→ What is needed
Check the records below line by line for the string "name". Give the number of lines that contain it and nothing else.

[Stored data]
..............................
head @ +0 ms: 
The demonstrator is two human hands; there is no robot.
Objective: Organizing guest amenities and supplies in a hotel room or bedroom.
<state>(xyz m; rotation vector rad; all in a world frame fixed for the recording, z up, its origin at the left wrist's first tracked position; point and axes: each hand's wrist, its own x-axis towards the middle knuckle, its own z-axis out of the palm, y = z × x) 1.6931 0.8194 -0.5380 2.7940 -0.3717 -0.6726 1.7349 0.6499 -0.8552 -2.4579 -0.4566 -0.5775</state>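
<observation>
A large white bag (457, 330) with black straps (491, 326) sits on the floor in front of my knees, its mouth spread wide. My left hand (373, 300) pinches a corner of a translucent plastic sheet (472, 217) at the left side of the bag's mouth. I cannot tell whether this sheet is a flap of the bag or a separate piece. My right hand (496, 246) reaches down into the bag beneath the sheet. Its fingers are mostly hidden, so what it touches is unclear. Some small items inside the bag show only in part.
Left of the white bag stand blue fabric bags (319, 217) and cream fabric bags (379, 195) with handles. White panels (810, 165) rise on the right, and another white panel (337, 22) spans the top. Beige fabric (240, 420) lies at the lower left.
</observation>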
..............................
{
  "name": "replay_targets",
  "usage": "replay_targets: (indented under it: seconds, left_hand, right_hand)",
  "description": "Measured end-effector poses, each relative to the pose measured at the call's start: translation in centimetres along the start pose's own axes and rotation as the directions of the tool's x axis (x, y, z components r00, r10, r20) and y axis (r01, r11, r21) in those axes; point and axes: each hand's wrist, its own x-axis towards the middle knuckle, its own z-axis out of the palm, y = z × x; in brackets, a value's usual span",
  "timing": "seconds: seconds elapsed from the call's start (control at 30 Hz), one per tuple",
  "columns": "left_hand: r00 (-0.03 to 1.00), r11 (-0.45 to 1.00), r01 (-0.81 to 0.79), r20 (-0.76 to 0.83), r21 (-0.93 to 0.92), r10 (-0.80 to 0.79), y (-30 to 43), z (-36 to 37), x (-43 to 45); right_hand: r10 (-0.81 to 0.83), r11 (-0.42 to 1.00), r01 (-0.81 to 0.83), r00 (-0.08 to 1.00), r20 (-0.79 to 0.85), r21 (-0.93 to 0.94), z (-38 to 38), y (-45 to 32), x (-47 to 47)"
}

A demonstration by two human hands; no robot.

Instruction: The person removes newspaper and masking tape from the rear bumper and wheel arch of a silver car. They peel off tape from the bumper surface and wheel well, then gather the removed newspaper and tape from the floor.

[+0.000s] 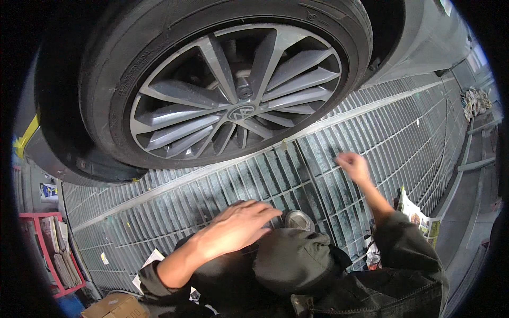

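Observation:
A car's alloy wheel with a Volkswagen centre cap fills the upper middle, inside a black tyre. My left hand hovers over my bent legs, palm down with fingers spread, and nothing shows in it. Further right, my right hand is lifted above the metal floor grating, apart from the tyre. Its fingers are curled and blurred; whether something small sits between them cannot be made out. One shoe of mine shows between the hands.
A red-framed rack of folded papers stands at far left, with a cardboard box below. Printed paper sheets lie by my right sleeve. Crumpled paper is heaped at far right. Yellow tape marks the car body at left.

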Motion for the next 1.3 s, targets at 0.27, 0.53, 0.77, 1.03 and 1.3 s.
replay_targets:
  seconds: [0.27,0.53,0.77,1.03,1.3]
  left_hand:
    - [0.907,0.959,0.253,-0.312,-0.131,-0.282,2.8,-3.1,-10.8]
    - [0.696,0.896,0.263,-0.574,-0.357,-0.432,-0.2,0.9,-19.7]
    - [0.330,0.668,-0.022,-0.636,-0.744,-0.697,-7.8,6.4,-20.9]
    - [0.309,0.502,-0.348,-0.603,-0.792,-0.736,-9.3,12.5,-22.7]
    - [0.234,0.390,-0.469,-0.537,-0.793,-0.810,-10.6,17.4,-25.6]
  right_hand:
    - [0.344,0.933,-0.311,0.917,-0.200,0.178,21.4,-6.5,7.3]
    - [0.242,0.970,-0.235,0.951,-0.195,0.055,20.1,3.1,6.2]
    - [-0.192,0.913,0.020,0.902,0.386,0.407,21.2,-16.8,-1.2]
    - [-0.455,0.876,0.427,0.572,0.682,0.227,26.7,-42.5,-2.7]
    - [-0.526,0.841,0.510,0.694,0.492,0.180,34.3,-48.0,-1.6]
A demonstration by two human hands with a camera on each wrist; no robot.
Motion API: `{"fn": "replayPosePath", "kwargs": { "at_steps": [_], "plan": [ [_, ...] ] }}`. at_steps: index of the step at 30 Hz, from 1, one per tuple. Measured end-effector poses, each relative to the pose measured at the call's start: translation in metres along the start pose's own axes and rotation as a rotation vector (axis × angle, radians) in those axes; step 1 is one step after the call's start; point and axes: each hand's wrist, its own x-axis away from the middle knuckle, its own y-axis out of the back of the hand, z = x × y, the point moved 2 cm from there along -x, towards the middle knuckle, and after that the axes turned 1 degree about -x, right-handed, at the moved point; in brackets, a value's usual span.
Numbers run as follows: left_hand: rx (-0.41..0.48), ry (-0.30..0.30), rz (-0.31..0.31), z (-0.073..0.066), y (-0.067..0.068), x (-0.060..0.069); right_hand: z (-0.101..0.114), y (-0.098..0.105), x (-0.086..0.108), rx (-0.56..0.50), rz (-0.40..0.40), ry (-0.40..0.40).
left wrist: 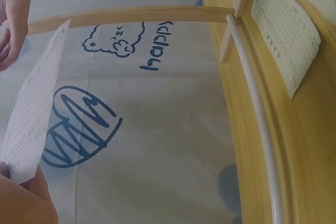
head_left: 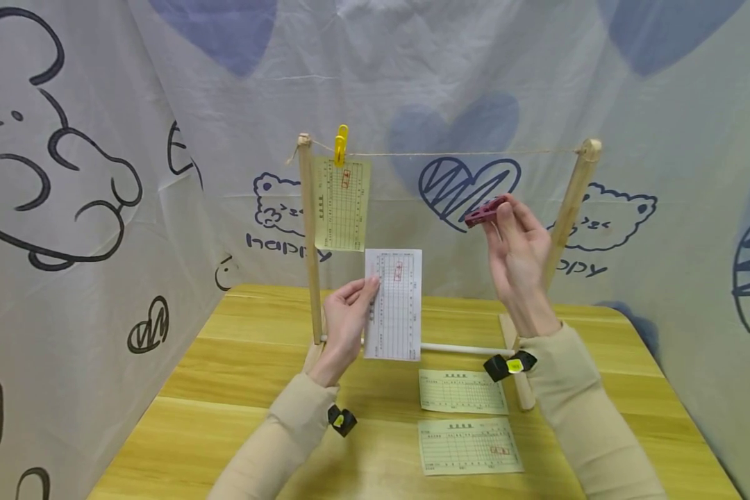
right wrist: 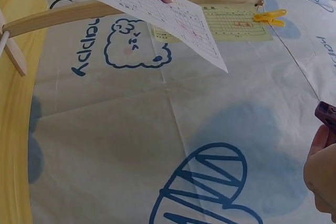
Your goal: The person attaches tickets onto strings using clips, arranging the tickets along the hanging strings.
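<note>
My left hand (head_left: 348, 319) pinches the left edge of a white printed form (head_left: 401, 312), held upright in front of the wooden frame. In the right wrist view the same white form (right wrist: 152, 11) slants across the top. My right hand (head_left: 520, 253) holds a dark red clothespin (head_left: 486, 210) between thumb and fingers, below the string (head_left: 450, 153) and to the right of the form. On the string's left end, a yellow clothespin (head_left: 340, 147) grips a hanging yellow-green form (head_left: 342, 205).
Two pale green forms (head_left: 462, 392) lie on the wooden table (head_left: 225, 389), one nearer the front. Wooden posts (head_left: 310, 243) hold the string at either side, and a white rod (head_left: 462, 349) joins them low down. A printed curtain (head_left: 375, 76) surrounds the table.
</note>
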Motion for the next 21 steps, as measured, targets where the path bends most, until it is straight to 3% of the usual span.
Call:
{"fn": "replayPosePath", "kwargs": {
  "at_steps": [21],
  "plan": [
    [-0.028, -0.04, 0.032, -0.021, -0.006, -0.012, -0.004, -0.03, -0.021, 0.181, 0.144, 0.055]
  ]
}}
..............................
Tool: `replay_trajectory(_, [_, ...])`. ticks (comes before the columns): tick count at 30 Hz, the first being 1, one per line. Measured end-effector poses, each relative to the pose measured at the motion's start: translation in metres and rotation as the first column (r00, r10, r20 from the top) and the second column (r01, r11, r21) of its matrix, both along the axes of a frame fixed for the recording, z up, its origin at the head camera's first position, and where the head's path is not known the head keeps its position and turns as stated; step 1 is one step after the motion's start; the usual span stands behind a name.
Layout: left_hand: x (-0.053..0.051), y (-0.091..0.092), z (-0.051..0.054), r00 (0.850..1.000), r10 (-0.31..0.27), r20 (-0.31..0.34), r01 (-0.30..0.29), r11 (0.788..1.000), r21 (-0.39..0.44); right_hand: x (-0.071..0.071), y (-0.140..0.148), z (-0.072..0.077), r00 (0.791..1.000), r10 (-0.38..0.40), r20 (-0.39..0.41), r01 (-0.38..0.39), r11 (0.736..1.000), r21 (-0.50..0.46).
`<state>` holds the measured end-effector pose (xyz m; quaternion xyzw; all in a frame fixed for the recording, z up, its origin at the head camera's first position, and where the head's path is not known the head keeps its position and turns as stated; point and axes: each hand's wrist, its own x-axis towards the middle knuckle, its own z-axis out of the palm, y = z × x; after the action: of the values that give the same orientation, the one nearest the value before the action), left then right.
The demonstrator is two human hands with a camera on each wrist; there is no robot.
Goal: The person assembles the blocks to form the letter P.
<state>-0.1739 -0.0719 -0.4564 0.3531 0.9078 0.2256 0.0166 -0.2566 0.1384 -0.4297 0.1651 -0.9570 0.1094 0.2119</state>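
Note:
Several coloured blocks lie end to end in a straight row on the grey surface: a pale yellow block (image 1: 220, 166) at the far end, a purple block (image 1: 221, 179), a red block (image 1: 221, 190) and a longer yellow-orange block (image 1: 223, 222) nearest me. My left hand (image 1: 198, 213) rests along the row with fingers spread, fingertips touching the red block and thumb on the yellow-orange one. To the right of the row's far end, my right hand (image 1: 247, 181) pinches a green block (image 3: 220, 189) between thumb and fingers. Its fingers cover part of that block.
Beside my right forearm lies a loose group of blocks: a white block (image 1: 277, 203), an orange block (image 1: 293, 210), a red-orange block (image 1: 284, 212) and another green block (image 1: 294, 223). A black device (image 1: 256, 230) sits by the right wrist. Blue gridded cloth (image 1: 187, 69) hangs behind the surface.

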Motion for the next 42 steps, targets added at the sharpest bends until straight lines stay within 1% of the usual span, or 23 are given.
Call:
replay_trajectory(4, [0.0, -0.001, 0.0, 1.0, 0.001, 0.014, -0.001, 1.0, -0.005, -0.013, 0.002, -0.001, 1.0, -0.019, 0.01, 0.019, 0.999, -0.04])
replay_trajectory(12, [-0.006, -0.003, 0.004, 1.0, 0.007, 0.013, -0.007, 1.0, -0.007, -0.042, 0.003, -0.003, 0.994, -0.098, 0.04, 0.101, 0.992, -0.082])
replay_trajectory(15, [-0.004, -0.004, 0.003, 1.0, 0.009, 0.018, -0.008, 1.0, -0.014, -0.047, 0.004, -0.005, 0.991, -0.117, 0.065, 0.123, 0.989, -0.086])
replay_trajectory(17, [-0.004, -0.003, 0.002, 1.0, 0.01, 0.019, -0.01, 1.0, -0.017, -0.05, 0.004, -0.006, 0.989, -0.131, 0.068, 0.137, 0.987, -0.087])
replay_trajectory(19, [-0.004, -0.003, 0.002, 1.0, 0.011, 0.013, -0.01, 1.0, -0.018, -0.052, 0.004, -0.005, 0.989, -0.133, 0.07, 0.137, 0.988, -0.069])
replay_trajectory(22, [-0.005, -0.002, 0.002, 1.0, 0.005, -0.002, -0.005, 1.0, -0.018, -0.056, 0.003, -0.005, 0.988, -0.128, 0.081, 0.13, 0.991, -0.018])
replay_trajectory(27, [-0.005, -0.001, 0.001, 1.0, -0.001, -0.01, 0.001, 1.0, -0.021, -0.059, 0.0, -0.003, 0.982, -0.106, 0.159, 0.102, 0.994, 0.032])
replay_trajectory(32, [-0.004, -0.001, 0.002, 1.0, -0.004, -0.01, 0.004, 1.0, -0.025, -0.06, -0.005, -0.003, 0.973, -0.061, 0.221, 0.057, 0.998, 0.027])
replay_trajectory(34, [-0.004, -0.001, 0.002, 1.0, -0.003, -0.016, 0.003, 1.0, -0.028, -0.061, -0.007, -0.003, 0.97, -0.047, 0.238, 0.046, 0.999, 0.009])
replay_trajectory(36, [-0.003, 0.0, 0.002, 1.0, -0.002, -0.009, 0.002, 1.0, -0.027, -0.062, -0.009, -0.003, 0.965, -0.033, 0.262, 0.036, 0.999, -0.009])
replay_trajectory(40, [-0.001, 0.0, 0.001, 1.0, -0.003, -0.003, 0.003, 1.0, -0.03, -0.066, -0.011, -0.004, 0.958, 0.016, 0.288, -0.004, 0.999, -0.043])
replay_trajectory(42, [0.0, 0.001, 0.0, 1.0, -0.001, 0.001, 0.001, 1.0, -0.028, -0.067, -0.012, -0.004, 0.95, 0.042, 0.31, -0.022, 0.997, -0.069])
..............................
→ Task result
2